* [Prompt]:
Below are the entries. Transcribe exactly the lines from the one with "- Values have" through the one with "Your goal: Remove", ends included, and leave out all others.

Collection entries
==*==
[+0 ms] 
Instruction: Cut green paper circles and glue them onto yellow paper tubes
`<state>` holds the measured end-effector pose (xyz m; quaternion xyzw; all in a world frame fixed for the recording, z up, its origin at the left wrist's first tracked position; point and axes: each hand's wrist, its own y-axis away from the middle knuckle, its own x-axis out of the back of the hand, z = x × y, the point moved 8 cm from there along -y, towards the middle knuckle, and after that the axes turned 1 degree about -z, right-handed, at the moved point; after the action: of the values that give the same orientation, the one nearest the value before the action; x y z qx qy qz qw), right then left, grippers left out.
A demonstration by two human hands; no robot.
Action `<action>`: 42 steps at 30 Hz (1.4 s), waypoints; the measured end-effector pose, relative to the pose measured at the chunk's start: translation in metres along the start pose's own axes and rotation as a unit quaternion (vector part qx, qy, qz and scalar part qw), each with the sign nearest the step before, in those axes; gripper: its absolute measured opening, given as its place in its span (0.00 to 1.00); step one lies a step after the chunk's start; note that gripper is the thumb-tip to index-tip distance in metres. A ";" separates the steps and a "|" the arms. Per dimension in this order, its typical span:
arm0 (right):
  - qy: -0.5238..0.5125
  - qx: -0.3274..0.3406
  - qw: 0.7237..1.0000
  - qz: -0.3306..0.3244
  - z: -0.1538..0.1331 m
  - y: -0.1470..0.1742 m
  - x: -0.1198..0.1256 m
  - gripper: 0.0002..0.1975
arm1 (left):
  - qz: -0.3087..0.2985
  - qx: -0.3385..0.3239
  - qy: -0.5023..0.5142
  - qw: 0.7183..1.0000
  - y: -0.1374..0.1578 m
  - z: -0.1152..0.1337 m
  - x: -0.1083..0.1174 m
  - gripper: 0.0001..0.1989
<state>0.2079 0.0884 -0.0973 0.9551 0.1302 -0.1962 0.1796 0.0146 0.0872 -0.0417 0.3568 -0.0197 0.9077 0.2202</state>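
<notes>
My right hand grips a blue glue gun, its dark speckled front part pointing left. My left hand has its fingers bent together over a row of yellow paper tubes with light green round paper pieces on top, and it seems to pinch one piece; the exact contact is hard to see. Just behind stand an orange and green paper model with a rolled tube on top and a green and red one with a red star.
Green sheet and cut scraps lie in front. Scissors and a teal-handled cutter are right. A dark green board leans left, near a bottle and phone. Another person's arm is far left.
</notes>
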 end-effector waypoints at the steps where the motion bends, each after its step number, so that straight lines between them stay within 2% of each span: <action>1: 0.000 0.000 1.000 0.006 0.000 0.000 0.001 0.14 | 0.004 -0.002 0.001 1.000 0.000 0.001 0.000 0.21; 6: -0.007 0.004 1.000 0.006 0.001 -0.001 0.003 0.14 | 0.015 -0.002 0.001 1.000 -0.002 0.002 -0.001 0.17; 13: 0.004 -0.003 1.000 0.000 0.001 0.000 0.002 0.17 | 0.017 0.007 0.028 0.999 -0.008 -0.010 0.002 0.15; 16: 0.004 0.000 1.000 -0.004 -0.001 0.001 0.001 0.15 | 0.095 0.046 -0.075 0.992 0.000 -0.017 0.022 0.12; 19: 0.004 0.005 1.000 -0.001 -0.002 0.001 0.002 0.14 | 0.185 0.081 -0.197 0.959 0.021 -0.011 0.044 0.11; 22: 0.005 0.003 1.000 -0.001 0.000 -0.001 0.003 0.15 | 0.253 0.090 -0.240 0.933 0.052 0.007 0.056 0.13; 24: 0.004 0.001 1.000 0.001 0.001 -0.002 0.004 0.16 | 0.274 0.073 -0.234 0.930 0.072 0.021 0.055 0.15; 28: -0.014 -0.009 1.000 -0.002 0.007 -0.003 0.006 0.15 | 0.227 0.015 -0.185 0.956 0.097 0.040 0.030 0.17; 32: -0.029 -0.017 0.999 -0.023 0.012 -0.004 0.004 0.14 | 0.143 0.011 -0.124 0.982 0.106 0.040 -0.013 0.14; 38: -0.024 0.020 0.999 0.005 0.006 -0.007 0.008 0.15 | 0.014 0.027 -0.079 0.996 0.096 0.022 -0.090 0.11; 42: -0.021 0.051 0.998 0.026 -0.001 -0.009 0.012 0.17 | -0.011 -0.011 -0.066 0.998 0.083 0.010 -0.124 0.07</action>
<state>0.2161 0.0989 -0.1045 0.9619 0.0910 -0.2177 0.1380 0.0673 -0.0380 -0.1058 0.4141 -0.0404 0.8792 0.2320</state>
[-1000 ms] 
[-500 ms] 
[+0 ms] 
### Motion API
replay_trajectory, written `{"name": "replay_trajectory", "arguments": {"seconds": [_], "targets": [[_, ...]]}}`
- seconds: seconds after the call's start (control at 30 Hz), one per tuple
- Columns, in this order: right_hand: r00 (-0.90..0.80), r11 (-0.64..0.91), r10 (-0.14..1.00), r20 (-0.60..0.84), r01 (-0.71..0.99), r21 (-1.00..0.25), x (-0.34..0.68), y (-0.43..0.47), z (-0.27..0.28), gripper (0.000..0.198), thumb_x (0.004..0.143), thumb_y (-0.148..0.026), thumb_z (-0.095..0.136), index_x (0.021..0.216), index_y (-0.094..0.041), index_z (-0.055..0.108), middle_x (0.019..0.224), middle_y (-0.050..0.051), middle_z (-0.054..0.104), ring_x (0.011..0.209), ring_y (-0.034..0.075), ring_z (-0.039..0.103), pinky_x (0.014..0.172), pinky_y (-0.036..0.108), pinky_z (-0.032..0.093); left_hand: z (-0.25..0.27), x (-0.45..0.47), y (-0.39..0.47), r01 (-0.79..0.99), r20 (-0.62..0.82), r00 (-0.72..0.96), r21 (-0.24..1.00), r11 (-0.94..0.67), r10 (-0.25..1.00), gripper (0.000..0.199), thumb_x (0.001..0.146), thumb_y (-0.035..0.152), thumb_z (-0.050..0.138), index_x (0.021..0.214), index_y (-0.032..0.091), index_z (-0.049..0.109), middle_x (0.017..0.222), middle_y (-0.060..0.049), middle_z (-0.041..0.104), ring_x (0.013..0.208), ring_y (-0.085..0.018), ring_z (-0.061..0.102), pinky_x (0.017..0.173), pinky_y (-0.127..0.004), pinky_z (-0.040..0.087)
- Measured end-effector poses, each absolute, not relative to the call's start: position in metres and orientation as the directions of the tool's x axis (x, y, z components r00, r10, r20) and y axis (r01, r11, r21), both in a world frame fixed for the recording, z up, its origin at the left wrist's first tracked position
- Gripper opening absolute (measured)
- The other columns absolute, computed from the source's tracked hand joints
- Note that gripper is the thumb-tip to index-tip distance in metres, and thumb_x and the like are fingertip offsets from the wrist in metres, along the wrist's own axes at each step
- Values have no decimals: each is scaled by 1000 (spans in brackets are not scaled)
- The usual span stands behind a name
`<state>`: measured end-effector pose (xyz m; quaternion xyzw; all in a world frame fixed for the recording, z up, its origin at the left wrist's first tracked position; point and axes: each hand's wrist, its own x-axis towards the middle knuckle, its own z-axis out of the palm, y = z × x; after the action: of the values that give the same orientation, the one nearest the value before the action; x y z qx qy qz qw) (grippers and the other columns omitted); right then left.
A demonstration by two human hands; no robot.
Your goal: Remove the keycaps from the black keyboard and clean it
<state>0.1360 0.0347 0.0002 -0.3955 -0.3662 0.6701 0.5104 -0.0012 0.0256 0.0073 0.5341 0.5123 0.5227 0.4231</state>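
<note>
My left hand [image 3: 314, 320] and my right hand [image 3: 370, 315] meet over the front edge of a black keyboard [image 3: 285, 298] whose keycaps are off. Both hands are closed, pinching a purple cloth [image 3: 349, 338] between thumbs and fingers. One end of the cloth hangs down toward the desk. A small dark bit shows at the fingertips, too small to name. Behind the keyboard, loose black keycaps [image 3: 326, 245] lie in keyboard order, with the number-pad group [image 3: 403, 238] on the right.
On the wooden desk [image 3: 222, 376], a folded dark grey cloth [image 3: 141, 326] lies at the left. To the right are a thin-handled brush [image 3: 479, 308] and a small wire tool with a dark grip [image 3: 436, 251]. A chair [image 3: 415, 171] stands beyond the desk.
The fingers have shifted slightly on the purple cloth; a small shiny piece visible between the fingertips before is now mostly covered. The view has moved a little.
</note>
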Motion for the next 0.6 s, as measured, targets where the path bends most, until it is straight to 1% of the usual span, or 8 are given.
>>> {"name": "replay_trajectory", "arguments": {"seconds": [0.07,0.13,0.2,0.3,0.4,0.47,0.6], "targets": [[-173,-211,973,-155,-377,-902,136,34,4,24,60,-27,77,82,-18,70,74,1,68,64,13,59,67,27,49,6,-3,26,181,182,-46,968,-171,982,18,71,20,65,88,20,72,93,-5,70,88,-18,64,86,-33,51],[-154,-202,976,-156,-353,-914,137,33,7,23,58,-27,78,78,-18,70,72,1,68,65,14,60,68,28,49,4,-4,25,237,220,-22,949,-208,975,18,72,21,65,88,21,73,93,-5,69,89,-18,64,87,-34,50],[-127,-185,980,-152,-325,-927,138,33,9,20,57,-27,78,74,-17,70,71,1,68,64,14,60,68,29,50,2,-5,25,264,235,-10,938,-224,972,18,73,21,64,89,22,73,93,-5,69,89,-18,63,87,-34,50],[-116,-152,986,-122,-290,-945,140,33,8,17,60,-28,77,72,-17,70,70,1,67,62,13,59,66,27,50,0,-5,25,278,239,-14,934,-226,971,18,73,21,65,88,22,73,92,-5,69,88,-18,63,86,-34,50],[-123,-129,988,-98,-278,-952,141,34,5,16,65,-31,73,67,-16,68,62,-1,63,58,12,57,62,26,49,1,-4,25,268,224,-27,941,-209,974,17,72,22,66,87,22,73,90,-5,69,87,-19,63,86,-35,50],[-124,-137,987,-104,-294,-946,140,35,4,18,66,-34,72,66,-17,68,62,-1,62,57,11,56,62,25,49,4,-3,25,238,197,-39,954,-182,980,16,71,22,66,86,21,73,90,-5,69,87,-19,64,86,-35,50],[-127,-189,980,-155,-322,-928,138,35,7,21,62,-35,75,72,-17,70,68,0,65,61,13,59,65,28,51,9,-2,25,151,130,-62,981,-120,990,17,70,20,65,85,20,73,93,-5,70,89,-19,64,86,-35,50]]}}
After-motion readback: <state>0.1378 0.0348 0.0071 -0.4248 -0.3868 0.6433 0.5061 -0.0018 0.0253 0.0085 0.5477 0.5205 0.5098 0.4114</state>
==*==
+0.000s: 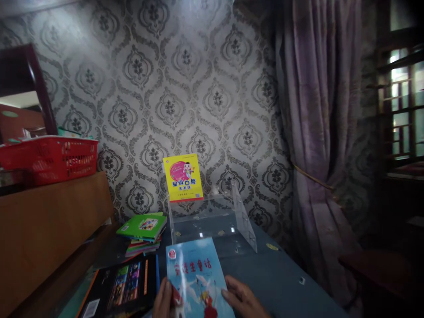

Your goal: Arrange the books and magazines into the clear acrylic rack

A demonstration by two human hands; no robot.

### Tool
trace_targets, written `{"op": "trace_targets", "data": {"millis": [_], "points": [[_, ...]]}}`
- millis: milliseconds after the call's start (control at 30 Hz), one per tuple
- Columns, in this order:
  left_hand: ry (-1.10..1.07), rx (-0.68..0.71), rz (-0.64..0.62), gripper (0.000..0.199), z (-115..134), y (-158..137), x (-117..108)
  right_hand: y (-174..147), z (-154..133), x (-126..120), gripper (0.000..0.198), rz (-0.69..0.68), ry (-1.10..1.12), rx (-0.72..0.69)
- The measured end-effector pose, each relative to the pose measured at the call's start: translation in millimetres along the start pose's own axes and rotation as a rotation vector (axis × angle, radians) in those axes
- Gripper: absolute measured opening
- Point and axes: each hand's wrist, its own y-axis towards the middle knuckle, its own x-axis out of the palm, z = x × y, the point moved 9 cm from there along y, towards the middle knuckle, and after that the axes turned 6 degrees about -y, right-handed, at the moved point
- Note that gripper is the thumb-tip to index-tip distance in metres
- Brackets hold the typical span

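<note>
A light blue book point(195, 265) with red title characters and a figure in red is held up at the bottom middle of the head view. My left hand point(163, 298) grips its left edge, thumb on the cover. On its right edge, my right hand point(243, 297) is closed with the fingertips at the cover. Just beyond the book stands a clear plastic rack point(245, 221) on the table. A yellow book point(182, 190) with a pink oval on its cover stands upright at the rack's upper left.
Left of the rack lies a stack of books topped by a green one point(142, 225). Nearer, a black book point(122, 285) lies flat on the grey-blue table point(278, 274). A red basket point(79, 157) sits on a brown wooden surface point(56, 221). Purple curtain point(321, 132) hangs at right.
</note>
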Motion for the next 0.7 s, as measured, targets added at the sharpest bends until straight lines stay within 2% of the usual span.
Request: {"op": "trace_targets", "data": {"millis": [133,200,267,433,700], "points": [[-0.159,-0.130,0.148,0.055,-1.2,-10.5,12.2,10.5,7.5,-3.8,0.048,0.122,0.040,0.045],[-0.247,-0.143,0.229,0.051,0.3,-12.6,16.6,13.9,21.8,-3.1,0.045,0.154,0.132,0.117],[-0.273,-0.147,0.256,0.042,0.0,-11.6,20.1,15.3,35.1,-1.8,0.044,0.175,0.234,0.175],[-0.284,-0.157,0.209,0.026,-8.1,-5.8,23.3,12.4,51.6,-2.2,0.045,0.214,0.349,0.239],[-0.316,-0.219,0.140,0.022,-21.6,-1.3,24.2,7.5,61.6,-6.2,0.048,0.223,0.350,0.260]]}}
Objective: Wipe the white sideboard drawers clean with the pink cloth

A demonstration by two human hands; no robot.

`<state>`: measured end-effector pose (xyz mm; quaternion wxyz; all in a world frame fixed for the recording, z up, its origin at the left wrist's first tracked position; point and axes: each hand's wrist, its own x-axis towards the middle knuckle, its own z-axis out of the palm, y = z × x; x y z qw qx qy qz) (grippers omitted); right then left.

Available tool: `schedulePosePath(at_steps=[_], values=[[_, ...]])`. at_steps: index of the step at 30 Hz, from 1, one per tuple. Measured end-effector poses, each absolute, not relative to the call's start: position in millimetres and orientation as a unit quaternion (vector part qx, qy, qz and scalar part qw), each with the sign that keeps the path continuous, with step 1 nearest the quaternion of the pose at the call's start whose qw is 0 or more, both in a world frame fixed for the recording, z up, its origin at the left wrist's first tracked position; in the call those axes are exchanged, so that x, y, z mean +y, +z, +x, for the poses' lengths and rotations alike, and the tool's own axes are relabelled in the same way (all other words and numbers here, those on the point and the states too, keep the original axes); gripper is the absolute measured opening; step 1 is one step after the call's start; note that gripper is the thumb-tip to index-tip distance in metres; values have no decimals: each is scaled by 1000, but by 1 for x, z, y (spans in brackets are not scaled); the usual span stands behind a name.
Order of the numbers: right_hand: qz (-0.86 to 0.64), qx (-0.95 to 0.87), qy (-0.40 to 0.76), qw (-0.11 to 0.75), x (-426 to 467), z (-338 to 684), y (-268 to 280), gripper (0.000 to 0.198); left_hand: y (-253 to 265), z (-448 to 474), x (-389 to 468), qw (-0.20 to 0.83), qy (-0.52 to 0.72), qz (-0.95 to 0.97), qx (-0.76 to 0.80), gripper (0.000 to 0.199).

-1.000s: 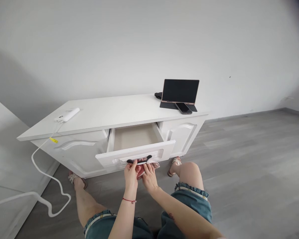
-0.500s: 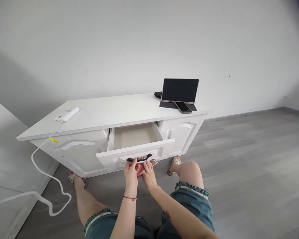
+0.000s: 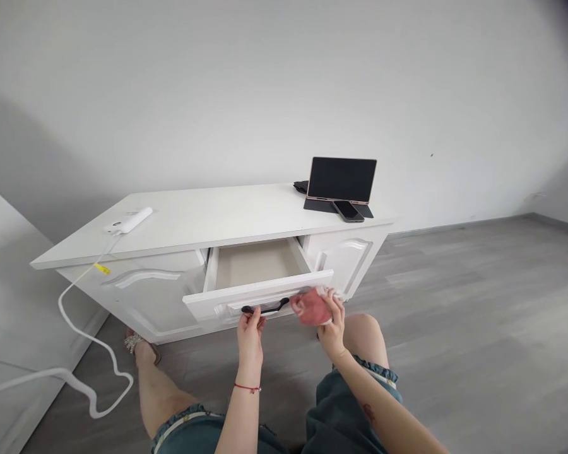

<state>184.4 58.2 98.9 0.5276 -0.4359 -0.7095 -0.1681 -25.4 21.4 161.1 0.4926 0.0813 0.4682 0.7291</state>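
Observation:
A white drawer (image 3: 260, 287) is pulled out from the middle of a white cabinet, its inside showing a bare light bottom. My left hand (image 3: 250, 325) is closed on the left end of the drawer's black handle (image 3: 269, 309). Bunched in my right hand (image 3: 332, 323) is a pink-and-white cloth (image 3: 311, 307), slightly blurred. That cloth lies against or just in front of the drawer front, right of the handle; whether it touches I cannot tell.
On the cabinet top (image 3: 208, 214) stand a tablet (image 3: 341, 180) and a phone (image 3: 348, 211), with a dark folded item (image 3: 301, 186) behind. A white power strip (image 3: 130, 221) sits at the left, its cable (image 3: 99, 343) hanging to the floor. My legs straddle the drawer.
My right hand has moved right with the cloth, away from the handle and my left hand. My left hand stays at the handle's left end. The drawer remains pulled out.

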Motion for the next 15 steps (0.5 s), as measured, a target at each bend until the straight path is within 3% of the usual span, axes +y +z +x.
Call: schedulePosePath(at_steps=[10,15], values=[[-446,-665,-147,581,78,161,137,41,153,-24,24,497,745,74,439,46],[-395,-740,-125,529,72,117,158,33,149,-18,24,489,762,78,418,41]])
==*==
* [Response below]:
- Values have no decimals: each is scaled by 1000 (spans in brackets are not scaled)
- The usual span stands behind a name
`<state>`: measured end-effector pose (xyz m; quaternion xyzw; all in a world frame fixed for the recording, z up, its origin at the left wrist's first tracked position; point and axes: each hand's wrist, its own x-axis towards the middle knuckle, its own z-axis out of the palm, y = z × x; after the action: of the values that give the same orientation, the one nearest the value before the action; x y z qx qy qz qw) (grippers and the other columns omitted); right then left.
A demonstration by two human hands; no robot.
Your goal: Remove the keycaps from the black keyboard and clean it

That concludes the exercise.